I don't know if it is because of the phone lock feature that require a PIN to use them, but it has been a very very long time since I received a butt-dial call.


----------



## tbeltrans

No ifs, ands, or butts, about it, a butt trumpet (i.e. air biscuit) is something we tend to giggle about, but a butt call is just annoying.

Tony


----------



## tbeltrans

Aunt Marg said:


> Yep, you got it, Tony, you're dialed in!


...and pardon the pun?   

Tony


----------



## ProTruckDriver

tbeltrans said:


> No. I have a flip phone and it is small enough to easily fit in my front pocket.


Same here with the flip phone. No Butt Dialing for me. Now I have received many phone calls from my wife from her phone. It's not a Butt Dial that she sends me, it's a Purse Dial when she puts her phone in her purse.


----------



## Aneeda72

Ronni said:


> I’ve butt dialed, I’ve elbow dialed, I’ve drunk dialed.
> 
> It’s all part and parcel of technology!!


I’ve boob dialed


----------



## ProTruckDriver

Aneeda72 said:


> I’ve boob dialed


OMG WoW!


----------



## Ronni

Aneeda72 said:


> I’ve boob dialed


OMG I have too!!! I forgot that one!  

Sometimes, when I'm in workout wear that doesn't have pockets, I'll shove the phone in my sports-bra-uniboob-cleavage so it's with me as I listen to podcasts or audio books, and also I can hear when texts or phone calls come in.  It's when I don't remember to blank the screen before I place it that the problems occur.   

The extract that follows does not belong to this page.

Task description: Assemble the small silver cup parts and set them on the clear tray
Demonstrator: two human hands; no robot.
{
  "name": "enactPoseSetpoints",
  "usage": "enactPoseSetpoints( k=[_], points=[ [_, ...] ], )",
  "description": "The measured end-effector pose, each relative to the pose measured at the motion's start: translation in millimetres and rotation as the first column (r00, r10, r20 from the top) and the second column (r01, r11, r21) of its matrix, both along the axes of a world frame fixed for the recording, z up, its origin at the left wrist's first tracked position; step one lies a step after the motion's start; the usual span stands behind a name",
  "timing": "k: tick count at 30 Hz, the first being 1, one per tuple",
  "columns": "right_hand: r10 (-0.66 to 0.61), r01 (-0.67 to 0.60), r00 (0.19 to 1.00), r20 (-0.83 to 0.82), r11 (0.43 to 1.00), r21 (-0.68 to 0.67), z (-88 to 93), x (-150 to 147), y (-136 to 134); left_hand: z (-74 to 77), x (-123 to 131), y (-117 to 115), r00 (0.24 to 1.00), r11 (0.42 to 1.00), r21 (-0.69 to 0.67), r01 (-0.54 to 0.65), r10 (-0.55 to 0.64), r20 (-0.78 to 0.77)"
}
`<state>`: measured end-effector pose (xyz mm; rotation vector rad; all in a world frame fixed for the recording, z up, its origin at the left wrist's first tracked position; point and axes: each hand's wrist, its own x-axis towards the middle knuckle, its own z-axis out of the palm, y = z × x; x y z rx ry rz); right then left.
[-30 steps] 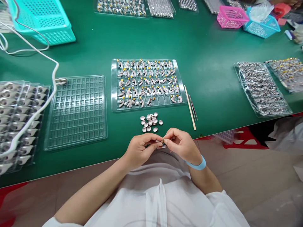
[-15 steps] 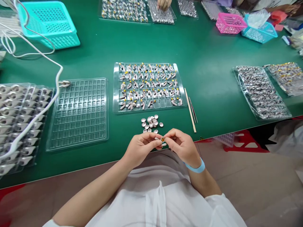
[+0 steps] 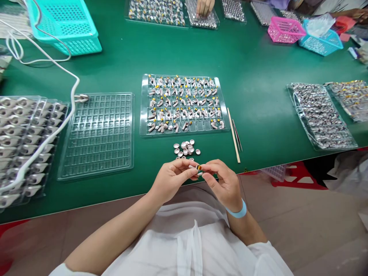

It's worth it though, just for the reaction when I tell someone "Oh sorry, I boob dialed you!!"


----------



## fmdog44

"Dial" I'll bet no one here can recall when they_ dialed_ a phone number.


----------



## Aneeda72

fmdog44 said:


> "Dial" I'll bet no one here can recall when they_ dialed_ a phone number.


Sure I can


----------